American actor (born 1978)

Ethan Embry (born June 13, 1978), credited early in his career as Ethan Randall, is an American actor. He began his career as a child actor, with starring roles in the films Dutch (1991), All I Want for Christmas (1991), and A Far Off Place (1993). He gained mainstream recognition for his supporting role in Empire Records (1995) and starring roles in Evolver (1995) and That Thing You Do! (1996).

In the late 1990s, Embry had the lead role in the teen comedy film Can't Hardly Wait (1998), starred in Vegas Vacation (1997) and Dancer, Texas Pop. 81 (1998), and a main role as Sebastian on the CBS sitcom Work with Me (1999). In the 2000s, Embry starred in the films They (2002) and Vacancy (2007) and had main roles as Derek and Adam Barnes on the Fox television series FreakyLinks (2000–2001), Frank Smith on the ABC television series L.A. Dragnet (2003), and Declan Giggs on the Showtime television series Brotherhood (2006–2008).
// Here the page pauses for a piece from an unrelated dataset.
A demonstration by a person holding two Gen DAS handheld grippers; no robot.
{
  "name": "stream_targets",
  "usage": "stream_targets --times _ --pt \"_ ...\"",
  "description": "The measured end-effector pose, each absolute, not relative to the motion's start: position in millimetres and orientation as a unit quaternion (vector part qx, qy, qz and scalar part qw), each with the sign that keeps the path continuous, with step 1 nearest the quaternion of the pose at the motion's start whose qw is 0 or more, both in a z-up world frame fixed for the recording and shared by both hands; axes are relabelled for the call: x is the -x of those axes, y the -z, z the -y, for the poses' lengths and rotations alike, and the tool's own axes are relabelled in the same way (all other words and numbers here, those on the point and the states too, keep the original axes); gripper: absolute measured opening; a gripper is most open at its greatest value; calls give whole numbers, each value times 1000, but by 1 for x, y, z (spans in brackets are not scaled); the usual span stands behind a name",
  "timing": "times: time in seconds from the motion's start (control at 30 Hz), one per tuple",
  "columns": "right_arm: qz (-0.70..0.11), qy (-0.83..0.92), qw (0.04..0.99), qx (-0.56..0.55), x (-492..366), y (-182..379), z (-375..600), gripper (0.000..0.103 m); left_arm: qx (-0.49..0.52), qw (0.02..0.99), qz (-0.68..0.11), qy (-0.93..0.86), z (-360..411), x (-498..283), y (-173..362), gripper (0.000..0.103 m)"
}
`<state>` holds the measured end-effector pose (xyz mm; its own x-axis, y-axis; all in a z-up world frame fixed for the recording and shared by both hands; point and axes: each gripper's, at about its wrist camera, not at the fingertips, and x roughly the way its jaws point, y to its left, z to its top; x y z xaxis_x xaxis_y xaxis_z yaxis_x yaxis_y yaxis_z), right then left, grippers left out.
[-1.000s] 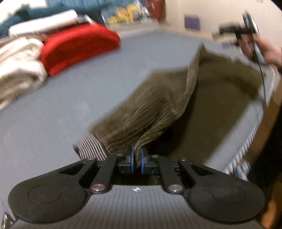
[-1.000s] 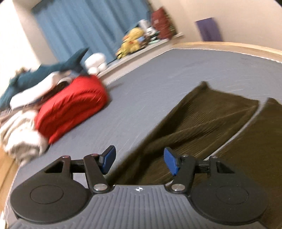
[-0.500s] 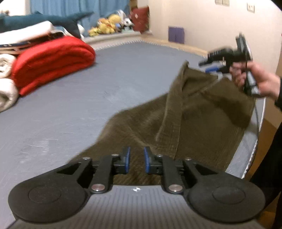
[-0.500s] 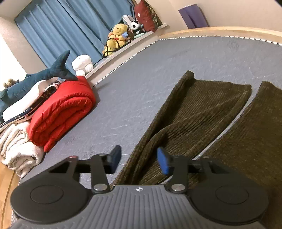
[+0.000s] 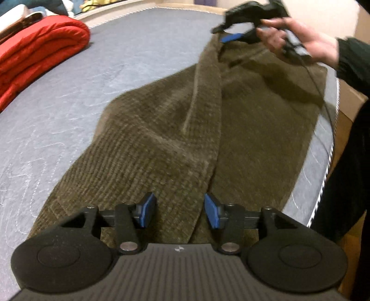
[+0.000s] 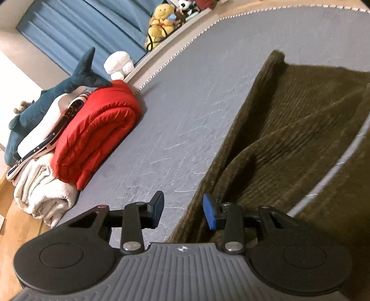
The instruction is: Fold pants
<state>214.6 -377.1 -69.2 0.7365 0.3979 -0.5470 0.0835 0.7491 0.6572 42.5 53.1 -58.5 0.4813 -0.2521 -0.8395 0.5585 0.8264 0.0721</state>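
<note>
Dark olive corduroy pants [image 5: 175, 129] lie on the grey mattress [image 5: 69, 92], one leg laid partly over the other with a raised crease down the middle. My left gripper [image 5: 178, 209] is open and empty, just above the near end of the pants. My right gripper [image 6: 183, 208] is open and empty, over the left edge of the pants [image 6: 289, 139] at the other end. In the left wrist view the right gripper [image 5: 233, 30] is held in a hand above the far end of the pants.
A rolled red quilt [image 6: 97, 129] lies on the mattress's far left, with white folded bedding [image 6: 41, 189] and a blue shark plush [image 6: 57, 92] beside it. Stuffed toys [image 6: 161, 20] sit by the blue curtain. The mattress edge [image 5: 323, 166] runs along the right, the person's body beyond it.
My left gripper has let go of the pants fabric and opened wide; the lifted leg now lies on the mattress. My right gripper stayed open and has moved to the pants' edge.
</note>
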Motion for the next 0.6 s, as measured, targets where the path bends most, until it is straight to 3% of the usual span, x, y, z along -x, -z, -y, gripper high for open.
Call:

In the 2010s and 2020s, Embry starred in the films Cheap Thrills (2013), Blindspotting (2018), and Last Seen Alive (2022), and had a main role as Coyote Bergstein on the Netflix television series Grace and Frankie (2015–2022). He had supporting roles in the films Christy (2025) and Scream 7 (2026).

== Early life ==
Embry was born in Huntington Beach, California, and was raised in Los Angeles. His father was a dental technician. Embry was homeschooled by his mother as a result of a teacher allegedly recommending Ritalin after his first day of kindergarten.
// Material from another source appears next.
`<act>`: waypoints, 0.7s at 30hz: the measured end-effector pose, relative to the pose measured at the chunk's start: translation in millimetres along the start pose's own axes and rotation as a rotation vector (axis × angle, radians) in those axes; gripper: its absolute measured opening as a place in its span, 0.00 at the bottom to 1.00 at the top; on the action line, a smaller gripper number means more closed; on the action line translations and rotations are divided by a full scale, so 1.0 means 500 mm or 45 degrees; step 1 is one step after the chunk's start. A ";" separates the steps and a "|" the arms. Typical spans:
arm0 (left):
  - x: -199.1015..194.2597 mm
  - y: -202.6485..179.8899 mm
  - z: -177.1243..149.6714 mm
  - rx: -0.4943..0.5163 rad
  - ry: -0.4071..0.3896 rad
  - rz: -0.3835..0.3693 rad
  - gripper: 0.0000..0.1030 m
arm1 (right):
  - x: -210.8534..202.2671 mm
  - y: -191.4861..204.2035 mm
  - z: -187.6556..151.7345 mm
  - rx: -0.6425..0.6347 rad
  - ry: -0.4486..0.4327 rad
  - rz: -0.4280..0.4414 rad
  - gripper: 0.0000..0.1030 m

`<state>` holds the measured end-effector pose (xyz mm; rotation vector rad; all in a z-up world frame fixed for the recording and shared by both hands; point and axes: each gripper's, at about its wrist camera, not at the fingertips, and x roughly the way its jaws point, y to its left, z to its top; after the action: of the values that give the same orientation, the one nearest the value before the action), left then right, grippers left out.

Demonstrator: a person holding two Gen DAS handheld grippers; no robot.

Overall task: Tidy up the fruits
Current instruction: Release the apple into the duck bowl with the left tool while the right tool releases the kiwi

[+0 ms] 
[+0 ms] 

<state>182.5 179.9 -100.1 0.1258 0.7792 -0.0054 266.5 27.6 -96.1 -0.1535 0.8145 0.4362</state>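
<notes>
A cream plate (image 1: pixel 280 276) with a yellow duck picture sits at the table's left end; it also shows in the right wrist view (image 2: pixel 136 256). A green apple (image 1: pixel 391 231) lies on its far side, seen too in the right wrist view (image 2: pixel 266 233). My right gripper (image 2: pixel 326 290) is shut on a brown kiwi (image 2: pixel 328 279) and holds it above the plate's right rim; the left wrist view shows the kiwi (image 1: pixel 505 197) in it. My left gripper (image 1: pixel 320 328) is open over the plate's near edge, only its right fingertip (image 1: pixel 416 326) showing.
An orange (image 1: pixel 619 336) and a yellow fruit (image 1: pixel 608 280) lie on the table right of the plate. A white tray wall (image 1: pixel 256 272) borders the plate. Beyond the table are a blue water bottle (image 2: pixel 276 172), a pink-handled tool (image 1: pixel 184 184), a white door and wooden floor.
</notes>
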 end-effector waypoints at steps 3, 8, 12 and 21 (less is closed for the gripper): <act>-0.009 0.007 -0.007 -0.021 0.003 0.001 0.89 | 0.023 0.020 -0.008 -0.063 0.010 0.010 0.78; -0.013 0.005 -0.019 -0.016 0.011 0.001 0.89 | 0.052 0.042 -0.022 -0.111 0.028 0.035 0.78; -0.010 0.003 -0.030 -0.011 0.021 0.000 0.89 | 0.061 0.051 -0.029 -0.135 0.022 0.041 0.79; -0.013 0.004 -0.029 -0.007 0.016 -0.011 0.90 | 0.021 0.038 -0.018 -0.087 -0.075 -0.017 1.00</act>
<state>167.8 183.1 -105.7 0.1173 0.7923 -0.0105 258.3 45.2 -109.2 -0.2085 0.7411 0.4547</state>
Embry participated in gymnastics from a young age and enjoyed the sport.

==Career==
Embry (originally credited as Ethan Randall) started acting at the age of 12. After making his debut in Defending Your Life (1991), he starred in several films, including Dutch (1991), All I Want for Christmas (1991), A Far Off Place (1993), Empire Records (1995), That Thing You Do! (1996), Vegas Vacation (1997), and the teen comedy Can't Hardly Wait (1998).

In 2002, Embry appeared as Bobby Ray Bailey opposite Reese Witherspoon in Sweet Home Alabama. The two actors had previously worked together a decade prior in the 1993 live action Disney film A Far Off Place.
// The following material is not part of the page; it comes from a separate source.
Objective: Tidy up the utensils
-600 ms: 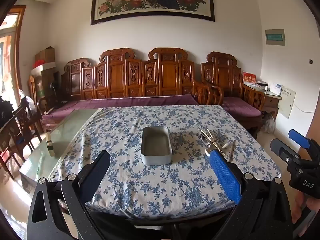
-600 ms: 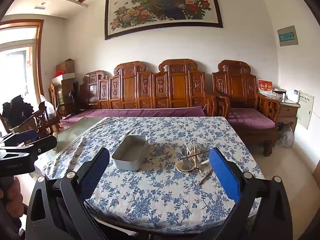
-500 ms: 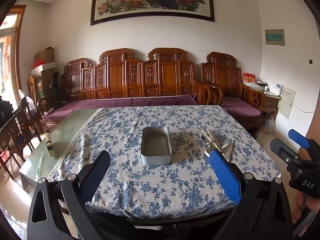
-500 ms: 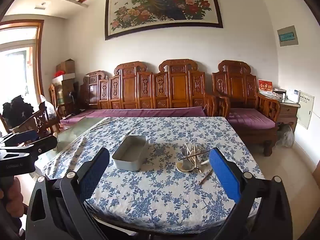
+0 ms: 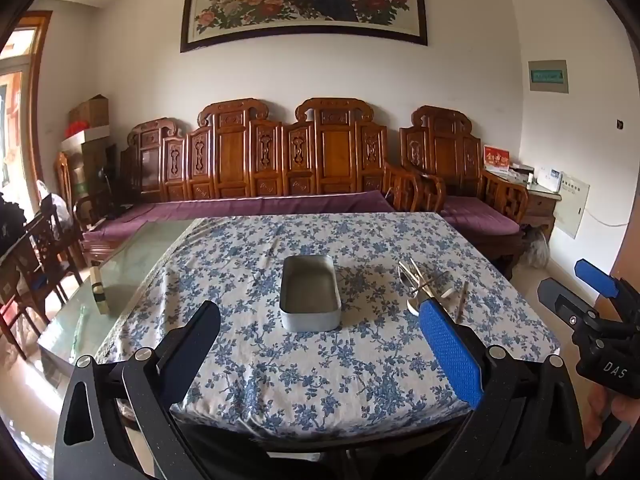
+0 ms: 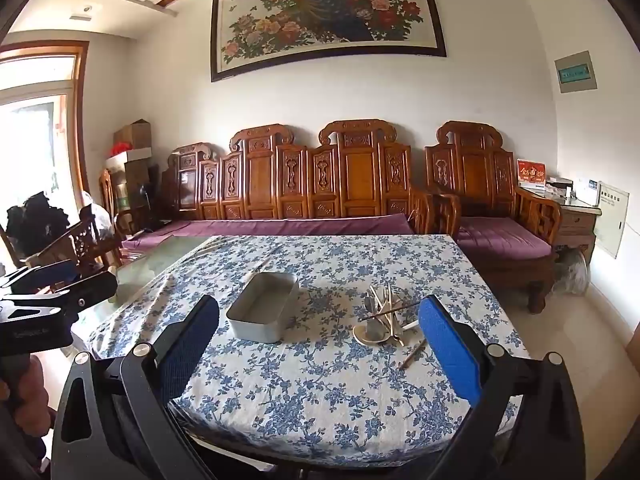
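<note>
Only right view shows whole utensil pile (left clips it), both tools spread, empty.

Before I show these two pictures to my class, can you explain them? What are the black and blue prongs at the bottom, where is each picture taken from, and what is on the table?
No robot here: a person holds a hand gripper in each hand, each with a camera looking out along its two fingers. One picture is from the left gripper, the other from the right gripper; each also glimpses the other at its edge. Both are open and hold nothing. Ahead is a table with a floral cloth. On it sit an empty metal tin and, to its right, a loose pile of utensils with one chopstick apart.
</note>
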Motion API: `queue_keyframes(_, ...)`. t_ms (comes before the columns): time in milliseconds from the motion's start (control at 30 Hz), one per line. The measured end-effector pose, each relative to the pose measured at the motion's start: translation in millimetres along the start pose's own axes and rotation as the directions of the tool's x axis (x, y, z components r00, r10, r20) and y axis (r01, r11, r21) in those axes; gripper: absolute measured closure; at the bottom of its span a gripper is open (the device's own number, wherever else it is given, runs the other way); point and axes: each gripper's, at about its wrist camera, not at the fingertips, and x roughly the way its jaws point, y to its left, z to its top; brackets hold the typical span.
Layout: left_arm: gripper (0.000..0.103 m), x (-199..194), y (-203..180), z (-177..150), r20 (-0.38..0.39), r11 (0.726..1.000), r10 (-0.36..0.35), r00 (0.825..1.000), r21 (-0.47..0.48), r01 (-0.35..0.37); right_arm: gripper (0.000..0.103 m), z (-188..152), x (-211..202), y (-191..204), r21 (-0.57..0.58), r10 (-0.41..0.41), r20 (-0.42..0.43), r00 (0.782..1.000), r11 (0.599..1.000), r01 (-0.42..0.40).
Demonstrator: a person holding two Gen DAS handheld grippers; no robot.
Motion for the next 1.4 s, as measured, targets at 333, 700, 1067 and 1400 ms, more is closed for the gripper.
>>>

Embry had a major role in Showtime's Brotherhood, which premiered in 2006 and in 2013 he had a recurring role as Greg Mendell on the television series Once Upon a Time. In 2015, Embry had a guest role as Carter on The Walking Dead. That same year, Embry began a recurring role as Coyote Bergstein on Grace and Frankie on Netflix.

In 2018, Embry took a small role as astronaut Pete Conrad in the Damien Chazelle film First Man.

Embry has appeared in a recurring role as the real Pete Murphy in Sneaky Pete, an Amazon Video original series.
He was also on Grey's Anatomy in 2012 where he played Prosthetist Dr. David Moore.

==Personal life==
Embry married actress Amelinda Smith on November 14, 1998; they divorced in 2002. They have a son together.

Embry married actress Sunny Mabrey on July 17, 2005. In 2012, Mabrey filed for divorce, citing irreconcilable differences. The two maintained some contact through Mabrey's weekly contact with his son, which escalated to the couple dating again by 2013, then remarrying in June 2015. Embry and Mabrey have homes in Los Angeles and Atlanta.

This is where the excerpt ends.